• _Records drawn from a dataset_

▶

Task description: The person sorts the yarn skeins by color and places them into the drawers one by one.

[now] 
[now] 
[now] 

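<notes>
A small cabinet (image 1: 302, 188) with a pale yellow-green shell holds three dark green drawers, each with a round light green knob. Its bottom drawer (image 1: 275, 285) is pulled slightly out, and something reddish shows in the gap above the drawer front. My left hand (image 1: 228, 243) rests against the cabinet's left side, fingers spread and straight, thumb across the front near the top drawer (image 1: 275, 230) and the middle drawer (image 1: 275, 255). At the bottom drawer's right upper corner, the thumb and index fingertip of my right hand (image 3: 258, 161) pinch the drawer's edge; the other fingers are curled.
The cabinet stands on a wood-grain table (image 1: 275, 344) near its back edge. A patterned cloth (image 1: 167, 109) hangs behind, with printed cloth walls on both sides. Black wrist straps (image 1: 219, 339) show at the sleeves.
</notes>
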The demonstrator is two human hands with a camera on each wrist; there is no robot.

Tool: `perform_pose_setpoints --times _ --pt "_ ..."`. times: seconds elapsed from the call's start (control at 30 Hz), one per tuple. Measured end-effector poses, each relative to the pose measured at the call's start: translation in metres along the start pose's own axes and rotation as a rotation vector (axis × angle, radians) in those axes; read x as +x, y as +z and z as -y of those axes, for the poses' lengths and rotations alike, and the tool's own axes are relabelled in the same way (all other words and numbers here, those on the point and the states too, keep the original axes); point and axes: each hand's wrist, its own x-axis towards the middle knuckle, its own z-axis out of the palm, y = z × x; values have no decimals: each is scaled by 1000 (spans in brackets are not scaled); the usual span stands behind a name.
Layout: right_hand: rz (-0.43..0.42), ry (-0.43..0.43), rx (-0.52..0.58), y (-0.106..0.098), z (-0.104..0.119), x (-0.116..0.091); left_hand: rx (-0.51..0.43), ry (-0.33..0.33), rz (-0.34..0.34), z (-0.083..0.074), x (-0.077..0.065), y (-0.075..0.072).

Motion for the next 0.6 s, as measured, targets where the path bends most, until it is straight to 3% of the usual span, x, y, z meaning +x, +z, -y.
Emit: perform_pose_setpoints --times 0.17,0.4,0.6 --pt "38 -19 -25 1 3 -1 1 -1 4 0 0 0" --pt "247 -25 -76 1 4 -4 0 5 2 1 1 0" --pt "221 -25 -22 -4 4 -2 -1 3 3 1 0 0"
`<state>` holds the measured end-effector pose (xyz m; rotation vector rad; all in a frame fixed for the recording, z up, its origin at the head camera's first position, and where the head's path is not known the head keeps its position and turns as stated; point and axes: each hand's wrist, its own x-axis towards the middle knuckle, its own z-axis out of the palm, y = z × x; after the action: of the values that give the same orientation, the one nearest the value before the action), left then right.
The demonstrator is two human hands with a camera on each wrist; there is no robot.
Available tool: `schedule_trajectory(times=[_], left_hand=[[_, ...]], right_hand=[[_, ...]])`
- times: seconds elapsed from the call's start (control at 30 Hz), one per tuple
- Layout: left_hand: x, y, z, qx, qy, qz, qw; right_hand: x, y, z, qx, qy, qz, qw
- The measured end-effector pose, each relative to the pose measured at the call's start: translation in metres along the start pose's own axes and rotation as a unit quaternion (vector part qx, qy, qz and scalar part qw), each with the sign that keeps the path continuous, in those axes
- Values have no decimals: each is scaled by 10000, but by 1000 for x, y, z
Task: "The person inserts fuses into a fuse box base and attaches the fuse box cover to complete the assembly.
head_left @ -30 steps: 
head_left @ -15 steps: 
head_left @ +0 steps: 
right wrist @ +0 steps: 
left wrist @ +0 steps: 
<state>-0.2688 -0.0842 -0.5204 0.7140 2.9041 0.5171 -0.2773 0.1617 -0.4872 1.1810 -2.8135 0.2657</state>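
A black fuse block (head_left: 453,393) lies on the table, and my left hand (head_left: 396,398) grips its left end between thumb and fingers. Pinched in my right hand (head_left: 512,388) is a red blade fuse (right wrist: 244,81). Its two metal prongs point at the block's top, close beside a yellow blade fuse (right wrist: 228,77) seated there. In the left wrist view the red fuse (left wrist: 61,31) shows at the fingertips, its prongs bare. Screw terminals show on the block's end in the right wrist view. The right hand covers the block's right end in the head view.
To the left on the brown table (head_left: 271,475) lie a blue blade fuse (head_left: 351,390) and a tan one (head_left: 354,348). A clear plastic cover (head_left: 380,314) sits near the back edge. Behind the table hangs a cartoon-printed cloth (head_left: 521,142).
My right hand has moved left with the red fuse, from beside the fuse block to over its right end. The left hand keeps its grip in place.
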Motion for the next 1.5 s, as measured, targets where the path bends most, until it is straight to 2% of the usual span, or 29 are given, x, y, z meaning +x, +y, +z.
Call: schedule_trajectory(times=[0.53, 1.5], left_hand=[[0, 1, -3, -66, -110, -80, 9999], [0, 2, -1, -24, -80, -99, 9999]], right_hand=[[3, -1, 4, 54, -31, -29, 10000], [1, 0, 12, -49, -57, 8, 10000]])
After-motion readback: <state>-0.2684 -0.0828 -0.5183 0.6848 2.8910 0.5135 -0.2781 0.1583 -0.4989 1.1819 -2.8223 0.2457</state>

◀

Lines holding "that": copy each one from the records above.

• _Answer to the problem_
`<state>` holds the measured end-effector pose (xyz m; rotation vector rad; all in a frame fixed for the recording, z up, its origin at the head camera's first position, and where the head's path is not known the head keeps its position and turns as stated; point and axes: each hand's wrist, its own x-axis towards the middle knuckle, its own z-axis out of the palm, y = z × x; after the action: of the values that give the same orientation, the one nearest the value before the action), left then right.
- The measured end-effector pose, each relative to the pose measured at the call's start: translation in metres along the start pose's own axes and rotation as a unit quaternion (vector part qx, qy, qz and scalar part qw), each with the sign that keeps the path continuous, in those axes

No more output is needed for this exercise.